▶ _HOW TO COMPLETE THIS TASK_: Print word for word the first line of the listing below and every line after it, through the line with "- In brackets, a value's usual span". Leave out the pictures and the rest.
(EXTRACTED MATERIAL Opens)
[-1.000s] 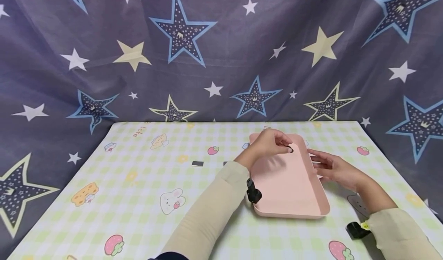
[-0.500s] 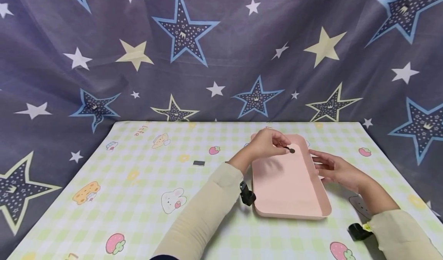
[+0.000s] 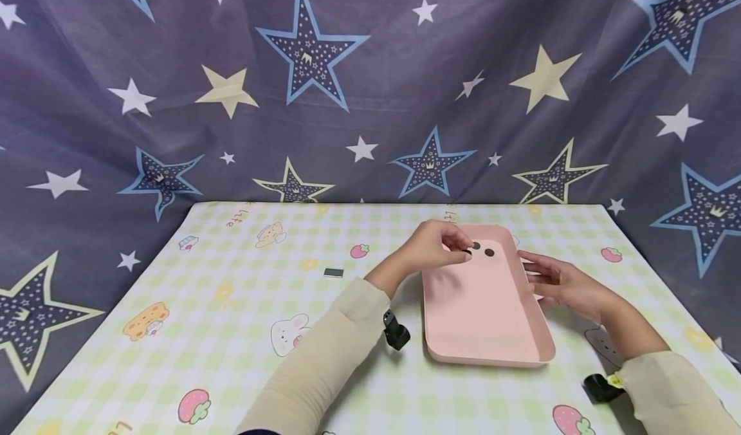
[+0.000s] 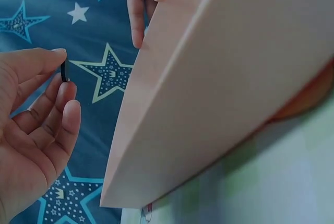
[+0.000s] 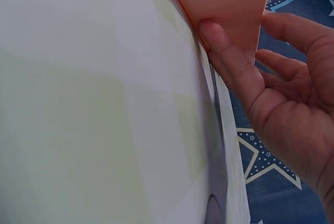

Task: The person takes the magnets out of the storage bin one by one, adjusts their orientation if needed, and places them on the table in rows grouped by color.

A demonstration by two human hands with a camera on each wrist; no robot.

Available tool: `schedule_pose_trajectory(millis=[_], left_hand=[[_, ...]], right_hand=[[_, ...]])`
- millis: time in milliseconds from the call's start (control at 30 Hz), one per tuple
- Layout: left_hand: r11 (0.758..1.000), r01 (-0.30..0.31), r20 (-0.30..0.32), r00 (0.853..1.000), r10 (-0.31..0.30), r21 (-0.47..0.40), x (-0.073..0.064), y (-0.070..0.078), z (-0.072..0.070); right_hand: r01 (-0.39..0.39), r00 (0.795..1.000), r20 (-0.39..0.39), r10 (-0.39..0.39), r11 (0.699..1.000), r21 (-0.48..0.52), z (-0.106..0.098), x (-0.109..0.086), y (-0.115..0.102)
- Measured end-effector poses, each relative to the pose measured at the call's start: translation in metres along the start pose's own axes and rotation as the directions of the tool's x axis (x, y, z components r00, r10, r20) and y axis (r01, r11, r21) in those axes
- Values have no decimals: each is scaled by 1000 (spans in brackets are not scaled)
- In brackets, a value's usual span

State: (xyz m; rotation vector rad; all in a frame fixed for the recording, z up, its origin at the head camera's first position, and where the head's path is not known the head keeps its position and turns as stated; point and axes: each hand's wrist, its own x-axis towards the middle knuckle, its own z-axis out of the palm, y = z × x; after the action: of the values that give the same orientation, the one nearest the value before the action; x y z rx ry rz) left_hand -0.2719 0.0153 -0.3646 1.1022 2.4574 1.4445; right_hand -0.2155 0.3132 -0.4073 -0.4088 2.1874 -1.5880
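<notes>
A pale checked cloth (image 3: 231, 358) covers the desk, and a dark starred curtain (image 3: 370, 87) hangs behind it. On the left part of the cloth lies a small rectangle (image 3: 333, 273), dark with a pale near edge, well apart from both hands. Next comes the left hand (image 3: 434, 248), its sleeve reaching in from the near edge and a small black camera (image 3: 396, 333) at the wrist. Its fingers pinch a black disc (image 4: 64, 71) between thumb and fingertip; in the left wrist view the disc stands edge-on.

The disc is over the far left part of a pink tray (image 3: 483, 319), a shallow box with low walls and rounded corners, its long sides running away from the person. Inside, near the far end, two dark discs (image 3: 483, 249) lie flat on the floor, close together yet apart. The held disc seems clear of the floor, though the head view is too coarse to be sure.

On the right, the right hand (image 3: 564, 287) has its fingers spread along the outside of the tray's right wall, thumb touching it low down. A second camera (image 3: 602, 388) sits at that wrist, above the cloth.
</notes>
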Motion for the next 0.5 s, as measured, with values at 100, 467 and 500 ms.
schedule_pose_trajectory(millis=[100, 467, 500], left_hand=[[1000, 9, -3, 1000, -9, -3, -6, -2, -3], [999, 32, -38, 999, -32, 13, -23, -9, -14], [999, 31, -40, 999, -30, 16, -25, -9, -15]], right_hand=[[0, 1000, -2, 0, 1000, -4, 0, 0, 0], [9, 1000, 1, -9, 1000, 2, 0, -1, 1], [9, 1000, 2, -9, 1000, 3, 0, -1, 1]])
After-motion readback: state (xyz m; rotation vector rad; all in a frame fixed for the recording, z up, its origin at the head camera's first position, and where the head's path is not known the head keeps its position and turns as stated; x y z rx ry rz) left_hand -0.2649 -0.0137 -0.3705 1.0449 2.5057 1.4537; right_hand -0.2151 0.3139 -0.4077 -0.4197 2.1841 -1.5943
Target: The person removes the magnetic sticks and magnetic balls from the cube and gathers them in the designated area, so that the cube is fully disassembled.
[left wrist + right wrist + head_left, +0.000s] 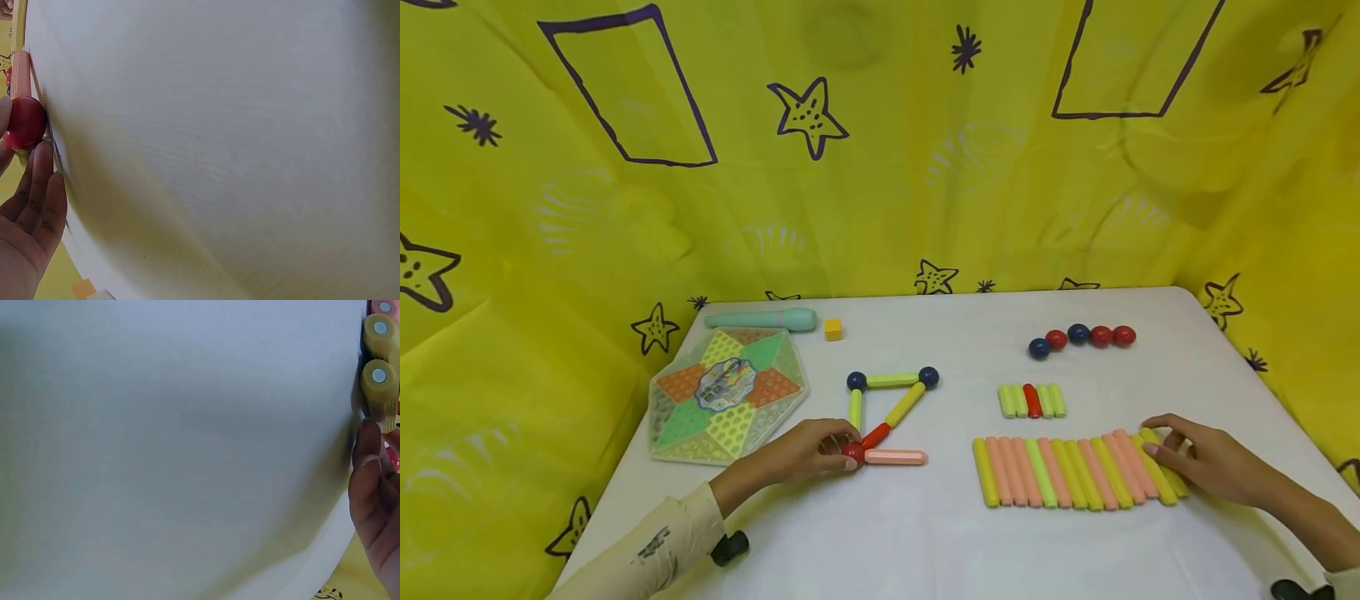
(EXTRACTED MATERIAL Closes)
▶ _RESPONSE AREA_:
[-1.000s] 
[-0.500s] 
[+0.000s] 
[+0.000s] 
[+0.000s] 

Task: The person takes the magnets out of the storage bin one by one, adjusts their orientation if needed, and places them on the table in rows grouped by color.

A demonstration by two human hands with a camera on each wrist; no robot.

Available tool: `schedule_pose_trajectory(millis=[_], left_hand=[[_, ...]], right_hand=[[_, ...]])`
- millis: time in milliseconds from the call's start (control at 30 Hz), one per tuple
- Layout: left_hand: r11 (0.758..1.000), r01 (-0.30..0.31), r20 (-0.30..0.32), r00 (0.853..1.000), r10 (-0.31..0.30), r21 (-0.47..0.40), x (-0.073..0.064), y (-0.070..0.078), z (-0.072..0.070); right_hand: r01 (-0.39..0.39), r00 (0.795..1.000), r20 (-0.39..0.39), r10 (-0.39..0.39), r11 (0.699..1.000), r21 (-0.48..0.52), z (-0.106..0.098), x (-0.109..0.086), y (-0.115..0.102)
- Measured end-effector poses, each relative to the pose measured at the call's start: translation in metres along the start pose's own axes and rotation as the directions of the tool's x axis (x, y, z components r00, r10, r20) and y axis (r01, r11, r21) in those axes
- Values have no decimals: each is scaled by 1000 (spans in brackets are not scaled)
- In brackets, a value's usual span

No further work remains on this exercise.